Normal representation of ECG signal with P-beat, T-beat, QRS complex, and RR interval

1.2 Related work

The various methods have been developed based on the machine learning approach for intelligent classification model for heart arrhythmia detection. The recent advancement in ECG arrhythmia detection has been proposed using the convolutional neural network techniques [3, 4] and deep neural network [5, 6]. The various researchers have been proposed different methods to various data sets like MIT BIH and obtained enhanced accuracy level in result. Other recent studies proposed a hybrid model based on the various machine learning techniques for classifying the ECG signals in 16 different classes of arrhythmia [7]. In general, Bag of word approach is used for extracting the feature from medical image. The classification is based on the support vector machine and logistic regression analysis methods. The data set are validated and tested. The genetic bat optimization technique was proposed for training the dataset based on the support vector neural network to classify the arrhythmia of ECG waveforms. For the feature extraction wavelet-based approach and the Gabor filters were used [8] to validate and classify the heart beat rate. The classification is based on the extraction of feature of heartbeat and classification techniques can be processed that features to diagnose the arrhythmia. The GBT and RF model were proposed to differentiate the ECG signals for fast diagnosis. The accuracy of proposed model was satisfactory [9].
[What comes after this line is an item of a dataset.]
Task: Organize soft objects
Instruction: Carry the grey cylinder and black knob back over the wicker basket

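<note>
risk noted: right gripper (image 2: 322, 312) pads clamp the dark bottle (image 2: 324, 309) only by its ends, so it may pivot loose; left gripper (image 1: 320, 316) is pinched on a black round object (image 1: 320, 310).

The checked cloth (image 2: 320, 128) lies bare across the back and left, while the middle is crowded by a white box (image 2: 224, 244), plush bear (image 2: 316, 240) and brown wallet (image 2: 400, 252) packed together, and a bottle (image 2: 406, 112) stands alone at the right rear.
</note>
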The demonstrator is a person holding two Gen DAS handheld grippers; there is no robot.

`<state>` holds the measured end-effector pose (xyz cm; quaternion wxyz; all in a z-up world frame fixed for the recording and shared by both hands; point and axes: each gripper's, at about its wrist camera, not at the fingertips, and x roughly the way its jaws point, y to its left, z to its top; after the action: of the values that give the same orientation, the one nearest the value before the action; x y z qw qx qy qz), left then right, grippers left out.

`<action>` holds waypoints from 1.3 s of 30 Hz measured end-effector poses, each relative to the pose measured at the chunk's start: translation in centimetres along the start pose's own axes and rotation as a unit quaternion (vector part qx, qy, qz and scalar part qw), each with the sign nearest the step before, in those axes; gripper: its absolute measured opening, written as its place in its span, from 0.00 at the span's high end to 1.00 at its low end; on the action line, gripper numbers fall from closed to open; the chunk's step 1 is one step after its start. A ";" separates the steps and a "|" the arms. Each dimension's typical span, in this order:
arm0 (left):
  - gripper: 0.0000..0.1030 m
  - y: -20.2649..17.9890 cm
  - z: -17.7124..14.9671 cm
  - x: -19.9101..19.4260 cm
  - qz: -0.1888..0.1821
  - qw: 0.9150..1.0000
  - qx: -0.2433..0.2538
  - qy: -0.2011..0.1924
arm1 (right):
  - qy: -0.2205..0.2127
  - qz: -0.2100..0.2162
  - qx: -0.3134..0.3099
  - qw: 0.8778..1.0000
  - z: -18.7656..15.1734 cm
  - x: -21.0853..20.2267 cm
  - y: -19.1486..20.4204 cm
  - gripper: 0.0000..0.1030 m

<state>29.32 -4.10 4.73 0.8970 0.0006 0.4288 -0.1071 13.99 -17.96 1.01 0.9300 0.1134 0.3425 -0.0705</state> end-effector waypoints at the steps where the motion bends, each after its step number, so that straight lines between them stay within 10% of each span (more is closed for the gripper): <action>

The echo state network model was used as classifier of heartbeats and ECG records the two classes using the morphology [10] and uses the extreme learning machine approach [11], whereas a model based on deep convolutional neural network is proposed for classification of heart signals [12]. The classification was done on transferable representation and the model was trained in NN. An effective method to classify the ECG signal based on the super vector regression analysis on 400 samples of data set of various arrhythmias was proposed [13]. Proposed Model is tested and compared with the various neural network classifiers techniques and observed that it gives better accuracy than existing system.
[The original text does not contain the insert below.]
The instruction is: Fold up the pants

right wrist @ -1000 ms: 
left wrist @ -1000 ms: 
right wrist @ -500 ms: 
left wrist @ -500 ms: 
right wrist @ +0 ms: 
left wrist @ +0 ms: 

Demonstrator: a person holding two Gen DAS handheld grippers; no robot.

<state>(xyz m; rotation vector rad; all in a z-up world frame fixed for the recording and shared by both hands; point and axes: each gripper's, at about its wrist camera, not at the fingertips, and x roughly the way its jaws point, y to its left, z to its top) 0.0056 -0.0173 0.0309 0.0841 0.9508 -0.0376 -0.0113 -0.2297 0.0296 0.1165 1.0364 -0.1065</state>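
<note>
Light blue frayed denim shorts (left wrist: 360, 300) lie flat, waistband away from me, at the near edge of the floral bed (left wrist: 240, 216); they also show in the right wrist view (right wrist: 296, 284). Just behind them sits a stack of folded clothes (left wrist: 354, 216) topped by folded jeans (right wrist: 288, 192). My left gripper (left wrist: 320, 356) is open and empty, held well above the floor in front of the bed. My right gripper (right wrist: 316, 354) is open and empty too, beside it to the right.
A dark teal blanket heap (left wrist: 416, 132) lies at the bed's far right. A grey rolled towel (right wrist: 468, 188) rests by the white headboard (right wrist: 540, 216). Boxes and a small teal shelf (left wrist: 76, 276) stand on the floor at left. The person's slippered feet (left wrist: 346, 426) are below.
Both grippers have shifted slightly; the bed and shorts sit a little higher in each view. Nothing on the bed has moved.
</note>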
Reference [14] proposed a method based on the deep neural network as MLP and CNN. The network consists of different layers to map the ECG signals of various classes. The models are trained to diagnose the various heart diseases and also MLP is used to train the arrhythmia dataset based on the linear and nonlinear features are extracted from particular RR time interval series [15]. The heart arrhythmia signal was proposed, with two adaptive techniques such as domain transfer SVM and another is kernel logistic regression [16, 17]. A novel wrapper based method for feature selection has been proposed that gives the more benefits for classification of accuracy and diagnosis [18]. As when the ascent of matrix multiplication neurons system on pose acknowledgment and picture preparing, comparative techniques are placed into utilization on ECG grouping, whereas a 1-D matrix multiplication neurons system to characterize ECG signals was proposed in [3].
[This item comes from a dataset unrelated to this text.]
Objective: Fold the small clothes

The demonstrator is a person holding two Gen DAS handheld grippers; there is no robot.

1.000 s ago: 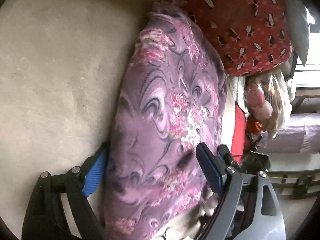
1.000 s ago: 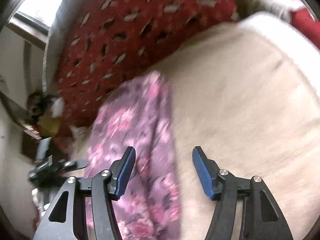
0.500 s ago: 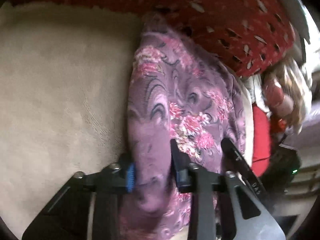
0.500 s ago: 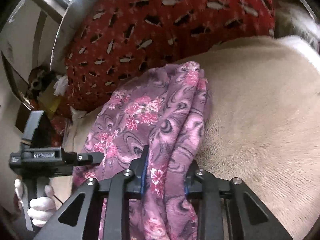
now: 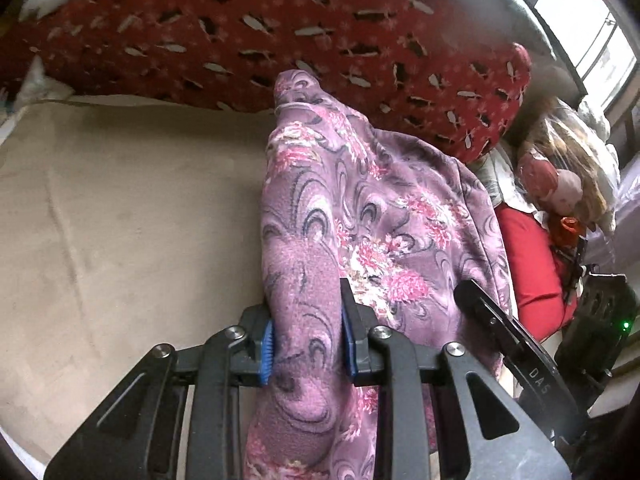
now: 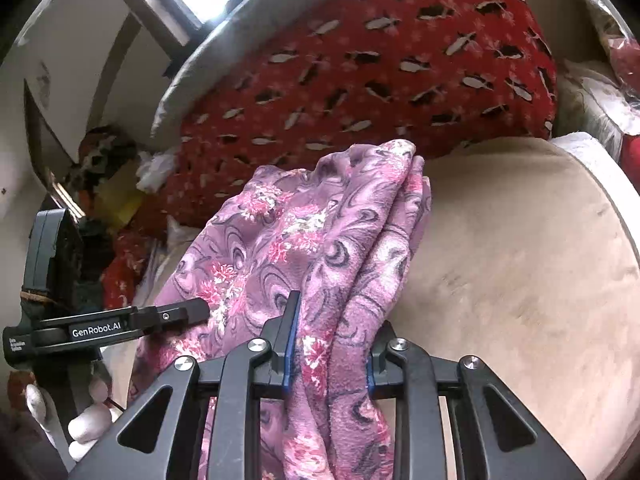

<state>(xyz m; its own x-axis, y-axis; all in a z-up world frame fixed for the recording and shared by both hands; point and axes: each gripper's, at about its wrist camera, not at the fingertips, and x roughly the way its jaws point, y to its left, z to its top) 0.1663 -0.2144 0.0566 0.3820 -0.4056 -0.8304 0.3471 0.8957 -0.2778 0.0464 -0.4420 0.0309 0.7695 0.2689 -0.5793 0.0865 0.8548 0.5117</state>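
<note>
the beige mat (image 5: 120,208) lies bare and open beside the cloth (image 5: 360,216), giving room to lay a fold; a red pillow (image 5: 280,32) crowds the far edge, clutter the side. the cloth is gathered thick in the left gripper (image 5: 307,338) and the right gripper (image 6: 330,356), both clamped narrow on it. slippage or an uneven, bunched fold is judged likely.
</note>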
The scheme has 5 parts and VEB but SVEB’s accuracy is 99% as well as 99.6%, separately [19]. Subsequently, in order to enhance the presentation of above-mentioned CNN methods, a grouping approach based on the convolution neural scheme between the patient conditions is presented. The SVM and LDA highlights were utilized for the advance calculation. A novel approach based on Eigen values and De-noising Auto-Encoder technique [20] and stacked De-noising Auto-Encoder [11] is proposed. For the classification and feature extraction, combining the particle swarm optimization and feed forward network has been used. Three different classifiers namely multi-layer perceptron neural network, support vector machine, and PSO-FFNN have been for ECG beats extraction [21]. Statistical approach for ECG analysis and diagnosis has been used. This approach contains three sections such as data simplification, based on multi-scaled PCA, fault detection and localization by linear PCA. The data was presented multivariate matrix and these matrix variables are accessed from ECG signals with amplitude, segment measurement parameter to detect the arrhythmia [22].

In each technique, the order to accuracy has opportunity to get better and the choice of the most feature selection and demanding task. The primary focus on diseases visualization and analysis has been more accurate used in the medical emergency for decision making. The proposed method tends to this issue by selecting the most utilizing an improved component determination strategy, which is used for improving the performance of the classification.

2 Methods and material

The steps followed in this experimentation are described as below.

2.1 Data extraction

For experimental analysis to develop a GSNN framework, it was important to select a well adjusted dataset. Hence in this paper for experimentation 16 different subclasses of MIT-BIH arrhythmia dataset [23] are used (NOR, LBBB, RBBB, AE, NE, APC, AP, BAP, NP, PVC, VE, VF, VFN, FPN, UN, PB). The database contains 22 train set data (101, 106, 108, 109,112, 114, 115, 116, 118, 119, 122, 124, 201, 203, 205, 207, 208, 209, 215, 220, 223, 230) and 22 test set (100, 103, 105, 111, 113, 117, 121, 123, 200, 202, 210, 212, 213, 214, 219, 221, 222, 228, 231, 232, 233, 234) record for computational analysis. The 22 record in train set is again partitioned into two arrangements of beats, a Small set of beats utilized for preparing the classifier, and a large set of beats is utilized for beginning testing of the classifier.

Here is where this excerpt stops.